**ASSIGNMENT**.
Return, exactly as written, every line from the first line of the data below through the line that contains "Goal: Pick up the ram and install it".
□ □ □ □ □ □ □
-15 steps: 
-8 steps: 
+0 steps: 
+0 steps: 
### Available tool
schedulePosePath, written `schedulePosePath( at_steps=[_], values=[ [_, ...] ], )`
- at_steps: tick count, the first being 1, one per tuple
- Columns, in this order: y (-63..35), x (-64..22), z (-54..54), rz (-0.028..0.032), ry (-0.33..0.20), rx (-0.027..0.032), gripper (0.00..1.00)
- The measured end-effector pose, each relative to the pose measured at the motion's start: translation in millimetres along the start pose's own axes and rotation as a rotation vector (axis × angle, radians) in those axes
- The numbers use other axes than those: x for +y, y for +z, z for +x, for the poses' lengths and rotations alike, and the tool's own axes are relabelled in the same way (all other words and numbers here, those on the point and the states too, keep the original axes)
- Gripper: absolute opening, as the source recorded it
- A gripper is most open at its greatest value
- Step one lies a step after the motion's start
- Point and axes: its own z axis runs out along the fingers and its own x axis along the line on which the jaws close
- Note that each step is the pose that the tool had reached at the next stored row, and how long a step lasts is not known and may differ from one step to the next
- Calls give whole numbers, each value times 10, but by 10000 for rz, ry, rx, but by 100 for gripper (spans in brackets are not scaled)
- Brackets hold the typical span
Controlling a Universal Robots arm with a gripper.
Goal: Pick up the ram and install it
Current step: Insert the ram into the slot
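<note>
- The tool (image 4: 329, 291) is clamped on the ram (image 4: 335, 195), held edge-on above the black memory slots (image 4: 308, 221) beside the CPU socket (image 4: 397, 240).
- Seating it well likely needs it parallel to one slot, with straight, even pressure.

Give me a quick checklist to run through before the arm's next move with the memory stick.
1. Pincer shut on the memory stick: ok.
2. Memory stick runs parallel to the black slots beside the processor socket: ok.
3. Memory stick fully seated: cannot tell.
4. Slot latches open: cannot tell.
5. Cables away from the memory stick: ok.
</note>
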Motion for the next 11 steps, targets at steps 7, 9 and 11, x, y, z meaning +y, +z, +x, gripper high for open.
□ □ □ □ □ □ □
**OUTPUT FOR THIS TASK**.
-15 steps: 
-8 steps: 
+0 steps: 
+0 steps: 
### Available tool
schedulePosePath, written `schedulePosePath( at_steps=[_], values=[ [_, ...] ], )`
- at_steps: tick count, the first being 1, one per tuple
- Columns, in this order: y (-63..35), x (-64..22), z (-54..54), rz (-0.028..0.032), ry (-0.33..0.20), rx (-0.027..0.032), gripper (0.00..1.00)
- The measured end-effector pose, each relative to the pose measured at the motion's start: translation in millimetres along the start pose's own axes and rotation as a rotation vector (axis × angle, radians) in those axes
- The numbers use other axes than those: x for +y, y for +z, z for +x, for the poses' lengths and rotations alike, and the tool's own axes are relabelled in the same way (all other words and numbers here, those on the point and the states too, keep the original axes)
- Gripper: absolute opening, as the source recorded it
- A gripper is most open at its greatest value
- Step one lies a step after the motion's start
- Point and axes: its own z axis runs out along the fingers and its own x axis along the line on which the jaws close
- Note that each step is the pose that the tool had reached at the next stored row, and how long a step lasts is not known and may differ from one step to the next
- Calls give whole numbers, each value times 10, but by 10000 for rz, ry, rx, but by 100 for gripper (spans in brackets are not scaled)
- Brackets hold the typical span
Controlling a Universal Robots arm with a gripper.
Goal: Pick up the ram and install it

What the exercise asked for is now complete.